Beginning with the line containing "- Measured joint" and going on through the line containing "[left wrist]", the lines below are to be returned exactly, pictures excluded and nothing added.

***** Provided information

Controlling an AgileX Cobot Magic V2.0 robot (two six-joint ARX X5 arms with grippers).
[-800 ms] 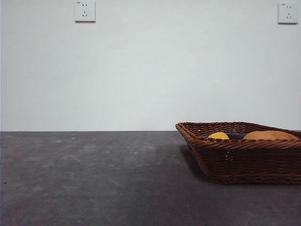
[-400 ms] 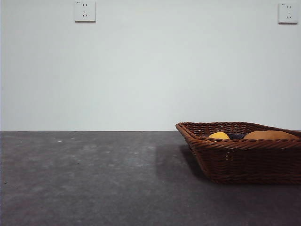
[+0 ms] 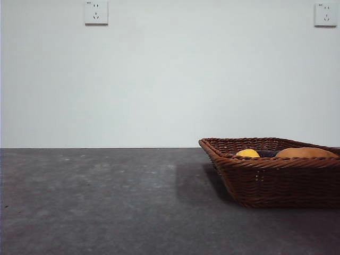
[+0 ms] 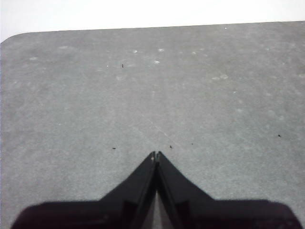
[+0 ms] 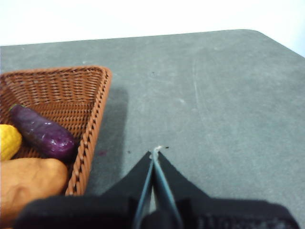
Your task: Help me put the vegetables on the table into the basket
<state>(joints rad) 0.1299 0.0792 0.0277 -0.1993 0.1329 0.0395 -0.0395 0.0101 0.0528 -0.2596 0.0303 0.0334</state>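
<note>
— Fingers? 
— Both pairs pressed together, holding nothing: left gripper (image 4: 156,153) over bare counter (image 4: 143,95), right gripper (image 5: 155,151) beside the basket (image 5: 93,119).
— Vegetables? 
— Inside it (corn (image 5: 8,140), eggplant (image 5: 43,132), potato (image 5: 28,183)).

We see the table (image 3: 95,202), a dark grey matte surface, mottled with pale flecks and a few dark specks. Only the basket (image 3: 276,183) rests directly on it. In our right wrist view the basket (image 5: 90,119) stands near our right gripper (image 5: 155,155), off to one side; before our left gripper (image 4: 156,155) we see only the table (image 4: 157,86).
</note>
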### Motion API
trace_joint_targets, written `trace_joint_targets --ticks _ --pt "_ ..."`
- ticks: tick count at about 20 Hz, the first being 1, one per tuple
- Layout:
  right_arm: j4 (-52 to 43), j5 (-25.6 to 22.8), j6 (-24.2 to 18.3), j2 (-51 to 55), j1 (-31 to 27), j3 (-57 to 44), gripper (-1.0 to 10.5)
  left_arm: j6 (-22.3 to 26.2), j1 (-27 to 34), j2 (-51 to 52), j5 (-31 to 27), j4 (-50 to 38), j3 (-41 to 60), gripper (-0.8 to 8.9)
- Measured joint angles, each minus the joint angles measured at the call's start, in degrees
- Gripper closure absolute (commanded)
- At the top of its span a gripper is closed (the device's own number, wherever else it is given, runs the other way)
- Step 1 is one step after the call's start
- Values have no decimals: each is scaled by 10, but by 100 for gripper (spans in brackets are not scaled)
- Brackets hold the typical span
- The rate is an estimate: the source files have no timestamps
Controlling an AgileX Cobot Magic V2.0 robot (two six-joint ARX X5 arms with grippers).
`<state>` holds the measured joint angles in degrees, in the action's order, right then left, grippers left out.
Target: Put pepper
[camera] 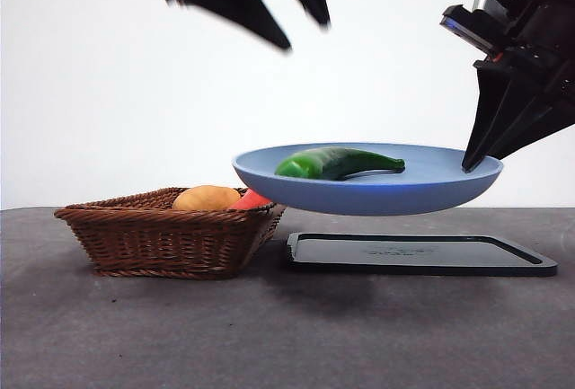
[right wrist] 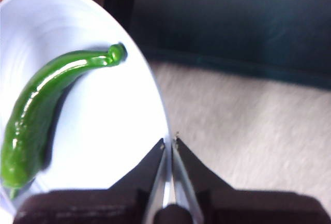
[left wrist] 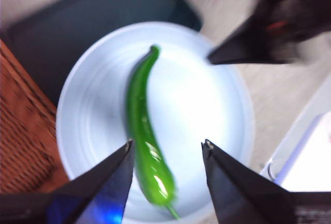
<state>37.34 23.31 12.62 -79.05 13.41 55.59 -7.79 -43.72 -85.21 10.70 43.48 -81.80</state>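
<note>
A wicker basket [camera: 166,241] with a yellow-brown lump [camera: 207,198] sits on the dark bench [camera: 269,335]. The left claw [camera: 301,34] hangs spread wide, empty, above the pepper [camera: 337,163] lying in the blue plate [camera: 368,193]. The right claw [camera: 469,166] pinches the plate's rim, holding it above a black tray [camera: 422,254]. A white wall is behind.

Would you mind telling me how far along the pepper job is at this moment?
Done: the pepper lies loose on the blue plate. In hand: the right gripper is pinched shut on the plate's rim, holding it in the air above the black tray. The left gripper hangs open over the pepper, holding nothing. Left: probably setting the plate down, likely on the tray.
</note>
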Motion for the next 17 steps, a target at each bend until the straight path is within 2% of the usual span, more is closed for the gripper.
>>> trace_joint_targets --ticks 7,13,17 --pt "-23 -11 18 -67 -94 53 944 14 0 141 0 0 0 581" --pt "-37 -12 20 -194 -117 133 944 14 0 198 0 3 0 581" --pt "-67 -12 20 -259 -120 145 944 14 0 202 0 23 0 581"
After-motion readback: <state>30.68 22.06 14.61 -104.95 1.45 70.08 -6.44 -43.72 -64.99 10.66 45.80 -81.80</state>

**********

Finished exercise:
- Measured joint angles, each minus the joint angles measured at the call's start, in degrees
- Gripper closure absolute (commanded)
- At the top of its span a gripper is closed (the device's own number, wherever else it is given, runs the other way)
- Step 1 is one step after the call's start
- Values have no decimals: each is scaled by 10, but by 100 for gripper (spans in brackets are not scaled)
- Brackets hold the typical span
- The rate is an estimate: the source files have no timestamps
Controlling an AgileX Cobot Magic V2.0 robot (two six-joint ARX X5 arms with grippers).
`<state>` holds the measured joint angles in degrees, in the action's order, right then left, grippers left out.
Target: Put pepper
[camera] 
[right wrist] 
[left wrist] 

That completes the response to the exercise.